> [Problem description]: Could you set down exactly the lines of the data below, starting at the one that holds "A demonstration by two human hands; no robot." and ending at the one that holds "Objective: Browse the", both included, and only those?
# # # # # # #
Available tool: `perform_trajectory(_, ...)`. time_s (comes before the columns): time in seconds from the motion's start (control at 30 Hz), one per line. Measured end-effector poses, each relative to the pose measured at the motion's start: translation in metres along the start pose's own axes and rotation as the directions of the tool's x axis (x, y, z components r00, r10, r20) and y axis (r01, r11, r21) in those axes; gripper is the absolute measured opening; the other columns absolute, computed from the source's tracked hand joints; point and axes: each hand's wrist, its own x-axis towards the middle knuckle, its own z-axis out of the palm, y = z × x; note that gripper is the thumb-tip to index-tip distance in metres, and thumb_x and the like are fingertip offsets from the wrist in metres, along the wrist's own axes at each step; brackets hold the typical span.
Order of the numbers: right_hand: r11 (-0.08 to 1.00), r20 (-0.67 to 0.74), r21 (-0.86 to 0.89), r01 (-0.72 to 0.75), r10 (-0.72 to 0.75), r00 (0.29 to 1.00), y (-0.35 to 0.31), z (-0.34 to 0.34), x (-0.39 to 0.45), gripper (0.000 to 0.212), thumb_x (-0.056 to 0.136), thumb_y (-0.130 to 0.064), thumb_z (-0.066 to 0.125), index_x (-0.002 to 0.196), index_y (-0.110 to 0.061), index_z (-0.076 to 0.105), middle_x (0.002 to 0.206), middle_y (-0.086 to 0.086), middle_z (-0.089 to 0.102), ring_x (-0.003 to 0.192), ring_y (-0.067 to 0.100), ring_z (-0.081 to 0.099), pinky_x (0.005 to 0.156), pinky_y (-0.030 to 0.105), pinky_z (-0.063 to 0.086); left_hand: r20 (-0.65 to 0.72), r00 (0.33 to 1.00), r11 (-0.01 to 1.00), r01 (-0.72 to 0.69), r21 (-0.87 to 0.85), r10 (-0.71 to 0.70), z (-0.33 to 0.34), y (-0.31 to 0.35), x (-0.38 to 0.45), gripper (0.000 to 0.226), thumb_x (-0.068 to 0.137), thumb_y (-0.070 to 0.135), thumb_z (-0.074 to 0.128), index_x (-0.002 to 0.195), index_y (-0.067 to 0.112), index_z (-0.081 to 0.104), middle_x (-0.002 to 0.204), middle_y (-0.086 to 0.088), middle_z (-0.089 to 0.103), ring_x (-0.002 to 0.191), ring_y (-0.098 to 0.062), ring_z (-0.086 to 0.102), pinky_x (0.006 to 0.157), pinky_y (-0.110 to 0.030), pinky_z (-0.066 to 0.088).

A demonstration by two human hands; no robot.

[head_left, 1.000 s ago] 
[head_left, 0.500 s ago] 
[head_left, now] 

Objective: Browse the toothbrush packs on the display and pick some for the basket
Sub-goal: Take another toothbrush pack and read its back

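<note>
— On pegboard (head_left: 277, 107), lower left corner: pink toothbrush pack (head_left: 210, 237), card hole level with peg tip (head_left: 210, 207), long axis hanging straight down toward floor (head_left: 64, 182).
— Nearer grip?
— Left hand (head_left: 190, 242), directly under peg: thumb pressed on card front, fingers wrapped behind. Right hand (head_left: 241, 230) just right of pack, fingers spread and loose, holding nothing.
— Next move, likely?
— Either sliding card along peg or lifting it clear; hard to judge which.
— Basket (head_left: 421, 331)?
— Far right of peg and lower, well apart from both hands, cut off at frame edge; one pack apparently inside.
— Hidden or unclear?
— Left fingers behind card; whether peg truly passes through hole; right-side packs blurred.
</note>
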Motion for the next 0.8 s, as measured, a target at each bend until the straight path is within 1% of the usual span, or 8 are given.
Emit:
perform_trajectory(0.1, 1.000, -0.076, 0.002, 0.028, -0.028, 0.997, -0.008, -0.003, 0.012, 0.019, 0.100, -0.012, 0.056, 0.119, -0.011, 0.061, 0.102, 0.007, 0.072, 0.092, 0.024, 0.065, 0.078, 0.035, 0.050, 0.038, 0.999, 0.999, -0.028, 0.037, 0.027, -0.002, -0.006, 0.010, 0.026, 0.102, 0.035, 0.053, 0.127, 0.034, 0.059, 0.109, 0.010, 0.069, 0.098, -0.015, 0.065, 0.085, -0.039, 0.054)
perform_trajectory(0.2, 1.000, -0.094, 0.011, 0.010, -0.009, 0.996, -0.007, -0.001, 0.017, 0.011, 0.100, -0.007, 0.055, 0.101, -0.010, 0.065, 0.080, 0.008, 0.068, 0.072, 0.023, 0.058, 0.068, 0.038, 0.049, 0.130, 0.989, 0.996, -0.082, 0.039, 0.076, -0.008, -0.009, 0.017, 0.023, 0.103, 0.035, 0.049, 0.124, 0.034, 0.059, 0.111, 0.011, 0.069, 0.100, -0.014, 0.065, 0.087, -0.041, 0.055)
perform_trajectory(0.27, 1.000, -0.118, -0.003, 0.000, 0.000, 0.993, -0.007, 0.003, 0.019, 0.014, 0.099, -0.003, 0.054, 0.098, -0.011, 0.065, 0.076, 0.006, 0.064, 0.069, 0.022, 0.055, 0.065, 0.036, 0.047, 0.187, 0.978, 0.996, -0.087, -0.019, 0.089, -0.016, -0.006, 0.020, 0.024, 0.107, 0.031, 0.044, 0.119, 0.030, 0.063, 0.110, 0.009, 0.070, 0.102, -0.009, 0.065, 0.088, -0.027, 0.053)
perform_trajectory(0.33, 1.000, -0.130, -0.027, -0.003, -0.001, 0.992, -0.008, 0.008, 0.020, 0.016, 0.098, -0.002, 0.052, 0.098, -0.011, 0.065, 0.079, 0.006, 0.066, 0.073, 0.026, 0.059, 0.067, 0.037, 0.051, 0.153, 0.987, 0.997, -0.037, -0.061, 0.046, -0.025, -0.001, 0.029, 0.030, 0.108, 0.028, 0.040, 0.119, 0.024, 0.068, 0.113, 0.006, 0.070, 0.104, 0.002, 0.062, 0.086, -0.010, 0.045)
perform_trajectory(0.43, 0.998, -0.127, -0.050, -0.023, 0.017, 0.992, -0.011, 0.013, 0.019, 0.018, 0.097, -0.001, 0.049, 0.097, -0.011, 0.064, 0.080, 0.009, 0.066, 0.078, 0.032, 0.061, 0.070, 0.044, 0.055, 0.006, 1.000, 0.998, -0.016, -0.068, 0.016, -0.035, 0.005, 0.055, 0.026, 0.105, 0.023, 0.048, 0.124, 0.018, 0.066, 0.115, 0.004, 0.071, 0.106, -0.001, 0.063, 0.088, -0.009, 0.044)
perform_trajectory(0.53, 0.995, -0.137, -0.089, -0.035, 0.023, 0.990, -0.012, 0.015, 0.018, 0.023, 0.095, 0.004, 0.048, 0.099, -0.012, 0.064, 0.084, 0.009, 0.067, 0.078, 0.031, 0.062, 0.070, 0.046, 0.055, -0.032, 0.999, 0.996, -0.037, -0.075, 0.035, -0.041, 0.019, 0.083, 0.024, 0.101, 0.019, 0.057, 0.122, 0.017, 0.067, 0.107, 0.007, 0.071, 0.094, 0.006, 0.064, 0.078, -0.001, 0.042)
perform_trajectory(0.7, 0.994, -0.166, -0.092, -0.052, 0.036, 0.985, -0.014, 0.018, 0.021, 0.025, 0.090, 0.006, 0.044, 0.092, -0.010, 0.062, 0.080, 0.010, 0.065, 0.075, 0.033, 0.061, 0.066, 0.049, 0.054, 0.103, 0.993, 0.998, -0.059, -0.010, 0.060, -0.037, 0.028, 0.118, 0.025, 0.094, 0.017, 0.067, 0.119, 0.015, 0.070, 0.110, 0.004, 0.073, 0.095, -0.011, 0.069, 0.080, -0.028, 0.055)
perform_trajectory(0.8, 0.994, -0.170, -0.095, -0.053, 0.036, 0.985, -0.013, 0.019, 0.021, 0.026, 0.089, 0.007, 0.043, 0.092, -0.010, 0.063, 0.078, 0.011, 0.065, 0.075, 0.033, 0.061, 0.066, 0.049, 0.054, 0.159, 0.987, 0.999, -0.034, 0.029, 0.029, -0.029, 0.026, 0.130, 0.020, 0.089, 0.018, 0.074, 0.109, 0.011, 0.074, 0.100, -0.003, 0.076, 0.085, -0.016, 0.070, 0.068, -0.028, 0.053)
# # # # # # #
> [Written reply]:
A demonstration by two human hands; no robot.

[head_left, 1.000 s ago] 
[head_left, 0.500 s ago] 
[head_left, now] 

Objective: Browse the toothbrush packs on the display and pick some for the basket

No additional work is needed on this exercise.